ODE system

We can express a linear system of differential equations of the form

\begin{align*} \dot x_1 &= a_{1,1} x_1 + a_{1,2} x_2 + \cdots + a_{1,n} x_n \\ \dot x_2 &= a_{2,1} x_1 + a_{2,2} x_2 + \cdots + a_{2,n} x_n \\ & ~~\vdots \\ \dot x_n &= a_{n,1} x_1 + a_{n,2} x_2 + \cdots + a_{n,n} x_n \end{align*}

using a matrix such that $\dot{\mathbf x} = A \mathbf x$ :

\begin{align*} \frac{\mathrm d}{\mathrm dt} \begin{pmatrix} x_1 \\ x_2 \\ \vdots \\ x_n \end{pmatrix} &= \begin{pmatrix} a_{1,1} & a_{1,2} & \cdots & a_{1,n} \\ a_{2,1} & a_{2,2} & \cdots & a_{2,n} \\ \vdots & \vdots & \ddots & \vdots \\ a_{n,1} & a_{n,2} & \cdots & a_{n,n} \\ \end{pmatrix} \begin{pmatrix} x_1 \\ x_2 \\ \vdots \\ x_n \end{pmatrix}. \end{align*}

To solve an ODE system of this form we guess the solution $\mathbf x = \mathbf C e^{\lambda t}$ where $\mathbf C$ is a constant vector.

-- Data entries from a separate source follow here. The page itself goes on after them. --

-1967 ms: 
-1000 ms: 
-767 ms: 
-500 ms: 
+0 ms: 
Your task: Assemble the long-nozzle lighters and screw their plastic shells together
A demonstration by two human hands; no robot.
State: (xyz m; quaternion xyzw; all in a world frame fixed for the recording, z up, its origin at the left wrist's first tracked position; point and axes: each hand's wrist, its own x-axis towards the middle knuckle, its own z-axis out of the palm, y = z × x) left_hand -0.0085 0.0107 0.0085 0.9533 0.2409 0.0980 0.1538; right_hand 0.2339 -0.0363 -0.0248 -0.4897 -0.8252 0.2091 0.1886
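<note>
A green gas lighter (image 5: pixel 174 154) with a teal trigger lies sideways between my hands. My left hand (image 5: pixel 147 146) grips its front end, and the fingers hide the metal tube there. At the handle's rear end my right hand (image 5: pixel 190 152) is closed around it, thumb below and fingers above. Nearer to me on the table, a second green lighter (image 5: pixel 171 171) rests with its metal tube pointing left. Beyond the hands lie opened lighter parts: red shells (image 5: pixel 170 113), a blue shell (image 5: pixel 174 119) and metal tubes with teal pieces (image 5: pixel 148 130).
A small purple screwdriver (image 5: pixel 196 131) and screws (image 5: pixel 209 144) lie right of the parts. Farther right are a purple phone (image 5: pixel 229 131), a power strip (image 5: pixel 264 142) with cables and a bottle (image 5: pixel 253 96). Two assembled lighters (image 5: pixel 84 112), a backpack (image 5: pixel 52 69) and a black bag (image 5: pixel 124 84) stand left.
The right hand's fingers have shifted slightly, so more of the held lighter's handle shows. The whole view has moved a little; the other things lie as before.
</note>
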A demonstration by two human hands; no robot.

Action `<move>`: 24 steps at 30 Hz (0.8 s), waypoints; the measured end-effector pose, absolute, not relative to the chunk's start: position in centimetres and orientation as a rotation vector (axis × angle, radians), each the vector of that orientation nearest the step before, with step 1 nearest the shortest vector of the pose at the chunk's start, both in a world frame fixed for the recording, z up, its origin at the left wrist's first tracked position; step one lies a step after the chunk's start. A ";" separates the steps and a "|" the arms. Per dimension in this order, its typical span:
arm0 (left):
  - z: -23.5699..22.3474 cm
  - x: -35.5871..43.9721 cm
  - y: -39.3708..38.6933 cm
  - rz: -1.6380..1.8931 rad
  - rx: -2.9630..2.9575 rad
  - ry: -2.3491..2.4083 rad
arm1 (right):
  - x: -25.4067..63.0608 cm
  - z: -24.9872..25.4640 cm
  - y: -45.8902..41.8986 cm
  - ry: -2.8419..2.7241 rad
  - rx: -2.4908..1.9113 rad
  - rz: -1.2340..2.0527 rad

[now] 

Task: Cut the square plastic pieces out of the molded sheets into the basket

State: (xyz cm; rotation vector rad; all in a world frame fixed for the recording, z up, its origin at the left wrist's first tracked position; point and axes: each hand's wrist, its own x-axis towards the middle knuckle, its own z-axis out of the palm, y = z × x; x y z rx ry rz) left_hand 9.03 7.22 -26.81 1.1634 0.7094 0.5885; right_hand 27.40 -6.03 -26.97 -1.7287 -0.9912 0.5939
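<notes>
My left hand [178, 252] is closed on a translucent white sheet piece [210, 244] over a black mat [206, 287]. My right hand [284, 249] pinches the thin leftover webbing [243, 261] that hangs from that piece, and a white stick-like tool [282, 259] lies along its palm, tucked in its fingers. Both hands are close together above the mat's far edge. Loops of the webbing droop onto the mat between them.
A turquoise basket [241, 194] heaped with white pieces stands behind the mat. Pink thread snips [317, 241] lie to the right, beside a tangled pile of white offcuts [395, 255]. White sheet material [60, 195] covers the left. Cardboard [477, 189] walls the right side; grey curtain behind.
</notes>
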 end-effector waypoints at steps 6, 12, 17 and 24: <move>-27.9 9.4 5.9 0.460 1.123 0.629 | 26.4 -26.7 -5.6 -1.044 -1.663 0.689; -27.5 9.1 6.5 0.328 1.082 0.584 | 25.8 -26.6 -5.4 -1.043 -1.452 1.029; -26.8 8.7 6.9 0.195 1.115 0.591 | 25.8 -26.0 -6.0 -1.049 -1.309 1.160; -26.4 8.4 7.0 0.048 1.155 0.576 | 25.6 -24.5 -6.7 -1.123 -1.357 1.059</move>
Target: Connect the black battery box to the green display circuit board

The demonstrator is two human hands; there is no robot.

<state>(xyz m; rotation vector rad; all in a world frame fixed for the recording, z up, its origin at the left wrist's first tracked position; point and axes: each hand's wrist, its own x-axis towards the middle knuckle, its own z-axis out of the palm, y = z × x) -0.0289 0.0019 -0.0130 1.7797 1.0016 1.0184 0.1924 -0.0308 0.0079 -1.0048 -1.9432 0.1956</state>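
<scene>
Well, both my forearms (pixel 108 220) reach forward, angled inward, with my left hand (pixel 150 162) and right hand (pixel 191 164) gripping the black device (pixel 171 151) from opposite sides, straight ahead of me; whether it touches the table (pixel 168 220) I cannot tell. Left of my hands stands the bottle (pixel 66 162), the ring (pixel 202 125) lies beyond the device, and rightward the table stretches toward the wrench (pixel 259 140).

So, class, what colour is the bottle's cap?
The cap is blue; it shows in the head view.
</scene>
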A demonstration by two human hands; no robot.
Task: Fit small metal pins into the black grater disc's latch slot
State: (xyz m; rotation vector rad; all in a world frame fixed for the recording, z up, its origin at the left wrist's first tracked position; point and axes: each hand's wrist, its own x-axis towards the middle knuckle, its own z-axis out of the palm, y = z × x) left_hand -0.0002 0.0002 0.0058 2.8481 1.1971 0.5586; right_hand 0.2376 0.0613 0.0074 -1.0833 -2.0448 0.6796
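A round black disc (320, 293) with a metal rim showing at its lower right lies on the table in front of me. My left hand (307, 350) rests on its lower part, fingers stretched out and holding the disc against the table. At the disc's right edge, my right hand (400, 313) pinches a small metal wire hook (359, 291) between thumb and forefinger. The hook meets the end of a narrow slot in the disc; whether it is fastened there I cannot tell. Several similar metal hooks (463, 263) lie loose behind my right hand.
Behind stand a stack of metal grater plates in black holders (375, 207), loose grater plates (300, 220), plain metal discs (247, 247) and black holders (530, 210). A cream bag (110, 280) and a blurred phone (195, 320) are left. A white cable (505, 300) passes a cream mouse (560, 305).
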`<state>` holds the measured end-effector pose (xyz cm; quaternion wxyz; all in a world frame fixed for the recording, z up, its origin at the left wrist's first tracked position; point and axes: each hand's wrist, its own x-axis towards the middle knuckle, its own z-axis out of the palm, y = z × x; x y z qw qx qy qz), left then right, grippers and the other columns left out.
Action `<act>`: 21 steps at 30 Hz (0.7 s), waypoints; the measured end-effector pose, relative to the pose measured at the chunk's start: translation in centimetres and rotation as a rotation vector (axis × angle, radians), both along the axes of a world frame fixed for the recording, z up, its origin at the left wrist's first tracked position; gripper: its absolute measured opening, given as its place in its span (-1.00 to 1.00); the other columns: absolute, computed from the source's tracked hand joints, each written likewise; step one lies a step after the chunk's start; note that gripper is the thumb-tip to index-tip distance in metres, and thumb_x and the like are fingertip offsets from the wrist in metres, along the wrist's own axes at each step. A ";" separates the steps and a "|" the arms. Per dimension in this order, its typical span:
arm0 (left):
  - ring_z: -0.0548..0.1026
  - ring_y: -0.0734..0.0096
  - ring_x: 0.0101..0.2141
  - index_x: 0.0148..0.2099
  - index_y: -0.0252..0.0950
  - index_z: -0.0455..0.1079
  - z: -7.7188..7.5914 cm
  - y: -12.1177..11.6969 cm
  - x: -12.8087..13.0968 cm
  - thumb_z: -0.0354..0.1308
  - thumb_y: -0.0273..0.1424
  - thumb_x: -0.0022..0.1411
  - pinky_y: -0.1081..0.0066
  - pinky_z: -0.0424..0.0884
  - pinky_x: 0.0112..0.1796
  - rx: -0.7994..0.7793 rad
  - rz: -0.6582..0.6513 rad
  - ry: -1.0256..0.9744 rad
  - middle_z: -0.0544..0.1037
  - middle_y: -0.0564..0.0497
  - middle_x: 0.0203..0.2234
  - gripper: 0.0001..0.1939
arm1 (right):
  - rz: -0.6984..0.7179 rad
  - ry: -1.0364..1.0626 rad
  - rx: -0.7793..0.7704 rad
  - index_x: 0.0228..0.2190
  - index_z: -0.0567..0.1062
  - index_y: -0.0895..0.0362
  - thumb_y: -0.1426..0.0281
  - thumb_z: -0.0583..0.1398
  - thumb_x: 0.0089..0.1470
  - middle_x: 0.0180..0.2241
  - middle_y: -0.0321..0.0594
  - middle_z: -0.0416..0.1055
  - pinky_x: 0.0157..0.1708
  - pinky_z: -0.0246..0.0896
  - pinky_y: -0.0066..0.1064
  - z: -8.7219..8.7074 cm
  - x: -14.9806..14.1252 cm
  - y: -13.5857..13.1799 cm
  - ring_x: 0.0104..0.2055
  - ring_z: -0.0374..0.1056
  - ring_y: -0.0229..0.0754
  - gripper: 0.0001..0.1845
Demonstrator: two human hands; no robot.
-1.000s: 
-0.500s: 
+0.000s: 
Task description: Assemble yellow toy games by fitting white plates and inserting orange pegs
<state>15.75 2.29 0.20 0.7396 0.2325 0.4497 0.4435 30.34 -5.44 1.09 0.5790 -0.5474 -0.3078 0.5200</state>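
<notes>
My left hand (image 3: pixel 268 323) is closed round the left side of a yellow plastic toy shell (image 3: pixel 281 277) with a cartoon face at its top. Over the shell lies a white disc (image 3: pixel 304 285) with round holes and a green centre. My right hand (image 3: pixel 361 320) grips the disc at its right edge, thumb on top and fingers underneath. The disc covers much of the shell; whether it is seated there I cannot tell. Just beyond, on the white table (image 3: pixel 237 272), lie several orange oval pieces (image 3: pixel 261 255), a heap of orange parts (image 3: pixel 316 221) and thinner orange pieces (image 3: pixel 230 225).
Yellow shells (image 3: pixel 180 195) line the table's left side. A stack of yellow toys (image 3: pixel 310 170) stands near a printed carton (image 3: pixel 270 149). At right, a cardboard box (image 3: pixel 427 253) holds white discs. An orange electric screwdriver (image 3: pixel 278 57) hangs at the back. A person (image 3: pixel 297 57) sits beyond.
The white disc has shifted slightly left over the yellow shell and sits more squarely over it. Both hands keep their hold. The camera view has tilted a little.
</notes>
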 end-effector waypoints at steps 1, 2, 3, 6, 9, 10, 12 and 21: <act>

\begin{align*} \dot{\mathbf x} &= \lambda e^{\lambda t} \mathbf C \\ \lambda \mathbf C &= A \mathbf C. \end{align*}

We see that $\lambda$ must be an eigenvalue of $A$ , and $\mathbf C$ its corresponding eigenvector. The general solution is then

\mathbf x(t) = c_1 \mathbf C_1 e^{\lambda_1 t} + c_2 \mathbf C_2 e^{\lambda_2 t} + \cdots + c_n \mathbf C_n e^{\lambda_n t}

where $c_i$ is determined by initial conditions.